Below is a block of records. Copy every line in it that contains the word "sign".
--- INPUT DATA ---
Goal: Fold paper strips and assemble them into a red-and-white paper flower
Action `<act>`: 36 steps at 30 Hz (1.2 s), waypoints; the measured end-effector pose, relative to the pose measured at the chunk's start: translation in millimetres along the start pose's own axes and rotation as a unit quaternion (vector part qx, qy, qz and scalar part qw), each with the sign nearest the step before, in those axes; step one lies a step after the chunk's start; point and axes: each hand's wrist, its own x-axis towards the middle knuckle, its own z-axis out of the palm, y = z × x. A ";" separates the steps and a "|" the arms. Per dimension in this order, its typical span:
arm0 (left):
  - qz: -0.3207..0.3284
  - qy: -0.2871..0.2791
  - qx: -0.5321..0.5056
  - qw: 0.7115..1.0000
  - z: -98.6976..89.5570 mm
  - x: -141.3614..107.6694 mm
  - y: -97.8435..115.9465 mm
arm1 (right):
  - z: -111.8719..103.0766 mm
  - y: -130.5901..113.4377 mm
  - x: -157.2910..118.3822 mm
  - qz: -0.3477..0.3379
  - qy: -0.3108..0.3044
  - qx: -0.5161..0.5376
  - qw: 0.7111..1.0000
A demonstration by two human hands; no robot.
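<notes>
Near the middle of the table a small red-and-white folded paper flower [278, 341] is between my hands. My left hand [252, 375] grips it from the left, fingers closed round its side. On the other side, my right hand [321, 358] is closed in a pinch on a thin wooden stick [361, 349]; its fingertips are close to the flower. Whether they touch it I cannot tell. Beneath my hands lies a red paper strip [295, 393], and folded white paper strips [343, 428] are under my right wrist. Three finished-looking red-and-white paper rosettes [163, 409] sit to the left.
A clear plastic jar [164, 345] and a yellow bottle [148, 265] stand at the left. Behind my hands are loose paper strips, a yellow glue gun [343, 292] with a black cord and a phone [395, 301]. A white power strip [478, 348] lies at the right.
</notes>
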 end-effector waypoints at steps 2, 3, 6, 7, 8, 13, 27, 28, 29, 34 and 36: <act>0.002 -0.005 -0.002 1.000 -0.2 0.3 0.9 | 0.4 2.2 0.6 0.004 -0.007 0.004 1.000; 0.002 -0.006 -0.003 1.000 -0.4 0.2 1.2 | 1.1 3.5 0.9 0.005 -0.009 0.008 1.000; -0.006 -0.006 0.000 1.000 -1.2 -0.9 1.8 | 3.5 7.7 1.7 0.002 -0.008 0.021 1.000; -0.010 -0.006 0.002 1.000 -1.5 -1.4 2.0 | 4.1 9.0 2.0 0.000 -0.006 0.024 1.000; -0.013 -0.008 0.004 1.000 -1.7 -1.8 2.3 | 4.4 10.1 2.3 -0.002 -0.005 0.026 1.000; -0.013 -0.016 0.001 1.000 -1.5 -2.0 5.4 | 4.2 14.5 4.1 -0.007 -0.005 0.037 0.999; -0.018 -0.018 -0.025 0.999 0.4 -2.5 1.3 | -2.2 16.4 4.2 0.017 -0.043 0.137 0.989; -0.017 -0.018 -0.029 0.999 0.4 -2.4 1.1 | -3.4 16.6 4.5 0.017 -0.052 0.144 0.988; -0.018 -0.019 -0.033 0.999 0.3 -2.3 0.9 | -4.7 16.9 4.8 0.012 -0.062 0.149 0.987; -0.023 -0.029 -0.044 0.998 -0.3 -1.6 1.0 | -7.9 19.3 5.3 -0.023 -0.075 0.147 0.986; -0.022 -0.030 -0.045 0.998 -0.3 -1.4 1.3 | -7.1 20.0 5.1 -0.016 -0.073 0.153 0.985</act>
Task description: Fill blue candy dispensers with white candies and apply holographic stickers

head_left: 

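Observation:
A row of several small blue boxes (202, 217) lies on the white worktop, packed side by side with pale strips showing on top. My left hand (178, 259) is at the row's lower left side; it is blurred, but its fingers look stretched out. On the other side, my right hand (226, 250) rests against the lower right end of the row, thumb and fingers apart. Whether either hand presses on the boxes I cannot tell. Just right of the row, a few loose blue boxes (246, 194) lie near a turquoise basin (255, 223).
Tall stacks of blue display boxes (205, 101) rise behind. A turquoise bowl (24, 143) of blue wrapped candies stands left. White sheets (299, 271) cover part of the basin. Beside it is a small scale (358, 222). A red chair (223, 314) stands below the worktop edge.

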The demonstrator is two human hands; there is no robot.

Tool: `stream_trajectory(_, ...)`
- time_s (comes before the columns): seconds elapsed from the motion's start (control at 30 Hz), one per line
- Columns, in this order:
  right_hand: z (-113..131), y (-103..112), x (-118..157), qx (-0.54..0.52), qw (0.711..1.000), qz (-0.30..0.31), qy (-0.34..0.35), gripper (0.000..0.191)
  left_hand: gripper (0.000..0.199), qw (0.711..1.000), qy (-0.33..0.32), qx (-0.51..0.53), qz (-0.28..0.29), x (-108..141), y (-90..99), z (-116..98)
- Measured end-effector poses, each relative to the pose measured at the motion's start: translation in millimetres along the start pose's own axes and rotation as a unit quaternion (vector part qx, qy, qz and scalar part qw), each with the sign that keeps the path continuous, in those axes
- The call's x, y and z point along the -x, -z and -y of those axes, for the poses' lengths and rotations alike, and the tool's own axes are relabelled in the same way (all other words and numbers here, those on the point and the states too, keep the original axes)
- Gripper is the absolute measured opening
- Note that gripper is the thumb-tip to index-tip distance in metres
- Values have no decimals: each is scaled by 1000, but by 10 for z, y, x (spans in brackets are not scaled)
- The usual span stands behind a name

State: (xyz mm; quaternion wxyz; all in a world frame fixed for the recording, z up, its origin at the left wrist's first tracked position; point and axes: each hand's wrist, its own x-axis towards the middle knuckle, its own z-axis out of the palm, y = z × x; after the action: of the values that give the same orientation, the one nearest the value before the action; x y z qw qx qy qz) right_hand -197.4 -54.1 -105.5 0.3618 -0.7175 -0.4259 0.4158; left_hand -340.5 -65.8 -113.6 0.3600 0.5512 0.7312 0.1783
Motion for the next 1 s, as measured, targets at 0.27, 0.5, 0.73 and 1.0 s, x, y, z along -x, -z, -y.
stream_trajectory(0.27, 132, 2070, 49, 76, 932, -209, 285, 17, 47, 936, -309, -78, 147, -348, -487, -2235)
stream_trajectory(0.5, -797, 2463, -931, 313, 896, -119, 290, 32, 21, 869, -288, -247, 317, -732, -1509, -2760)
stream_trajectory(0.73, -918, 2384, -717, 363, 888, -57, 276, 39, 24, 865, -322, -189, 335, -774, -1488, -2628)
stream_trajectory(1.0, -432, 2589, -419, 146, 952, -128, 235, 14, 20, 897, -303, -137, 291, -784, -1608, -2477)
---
ANSWER SECTION:
Action `<act>`: 36 steps at 30 Hz (1.2 s), waypoints; the measured end-effector pose, relative to the pose measured at the chunk's start: translation in millimetres along the start pose's own axes and rotation as a unit quaternion (vector part qx, qy, qz and scalar part qw), each with the sign nearest the step before, in those axes; step one lies a step after the chunk's start; point and axes: each hand's wrist, its own x-axis towards the middle knuckle, its own z-axis out of the palm, y = z × x. A ";" separates the steps and a "|" the arms. Per dimension in this order, its typical span:
- Measured end-effector poses, each relative to the pose measured at the motion's start: translation in millimetres along the start pose's own axes and rotation as a unit quaternion (vector part qx, qy, qz and scalar part qw), each with the sign that keeps the path continuous, in those axes

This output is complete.